Of course it would be dangerous, but Gandalf the White is a very experienced magician! It would be very interesting to know what happened to this ring.


----------



## Ithrynluin (Jan 26, 2003)

The Rings were given to the Nine a long, long time ago. They quickly fell under the power of the One and were Sauron's slaves. He took their rings from them (or rather they gave them to him at his command) so that he could have total and complete control of their wills. For example: If one of the Ringwraiths, even the Witch-king himself, were to find the One Ring, they would have brought it to Sauron at once; they wouldn't have considered taking it for themselves, because their wills were enthralled.


----------



## Samweis (Jan 26, 2003)

> _Originally posted by ltas _
> *That's a good point actually.
> 
> I too have imagined that the Nazgul have to wear their rings, after all, the rings are both the source of their power and their communication link with Sauron. *



Thanks, Itas. 



> _Originally posted by ithrynluin _
> *The Rings were given to the Nine a long, long time ago.
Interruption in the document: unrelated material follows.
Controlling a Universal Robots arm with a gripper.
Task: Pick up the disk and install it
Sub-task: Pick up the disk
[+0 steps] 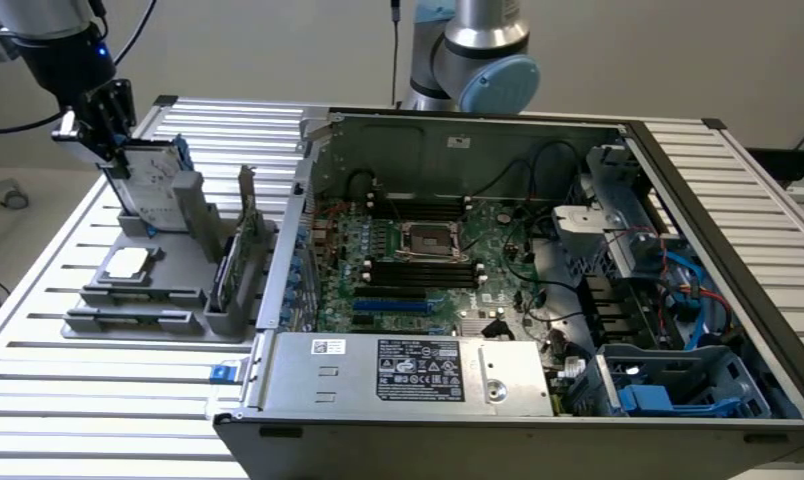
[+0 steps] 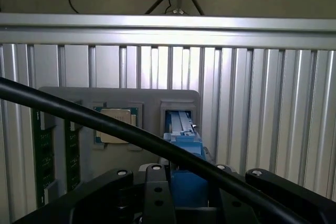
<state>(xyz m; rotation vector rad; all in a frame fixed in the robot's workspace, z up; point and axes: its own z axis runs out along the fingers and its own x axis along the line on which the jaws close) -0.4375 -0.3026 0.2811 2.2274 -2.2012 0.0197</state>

They quickly fell under the power of the One and were Sauron's slaves. He took their rings from them (or rather they gave them to him at his command) so that he could have total and complete control of their wills. For example: If one of the Ringwraiths, even the Witch-king himself, were to find the One Ring, they would have brought it to Sauron at once; they wouldn't have considered taking it for themselves, because their wills were enthralled. *




Yes, that´s a possibility, but this is not mentioned in the book. On the other hand it is possible, that the Nazgûl wear the whole time their rings to be under control of Sauron.

Both interpretations are possible.


----------



## BlackCaptain (Jan 26, 2003)

I would also assume, that once the 9 rings were destroyed, that they would lose all of thier power, like the Elven rings. They'd just be rings, and if anybody found them in the stones and rocks that barad-dur is now, good for them. They could go pawn em'.


----------



## Samweis (Jan 26, 2003)

> They could go pawn em'.



I would prefer to see them destroyed, because maybe there will be another "Sauron", who thinks about to create a new ONE RING.


----------



## Ithrynluin (Jan 26, 2003)

There would be no new Dark Lord as great as Sauron. The Noldor left Middle Earth, so who could possibly forge something great like that? No one.
Tolkien says that in the 4th Age and after...evil would be in the hearts of Men.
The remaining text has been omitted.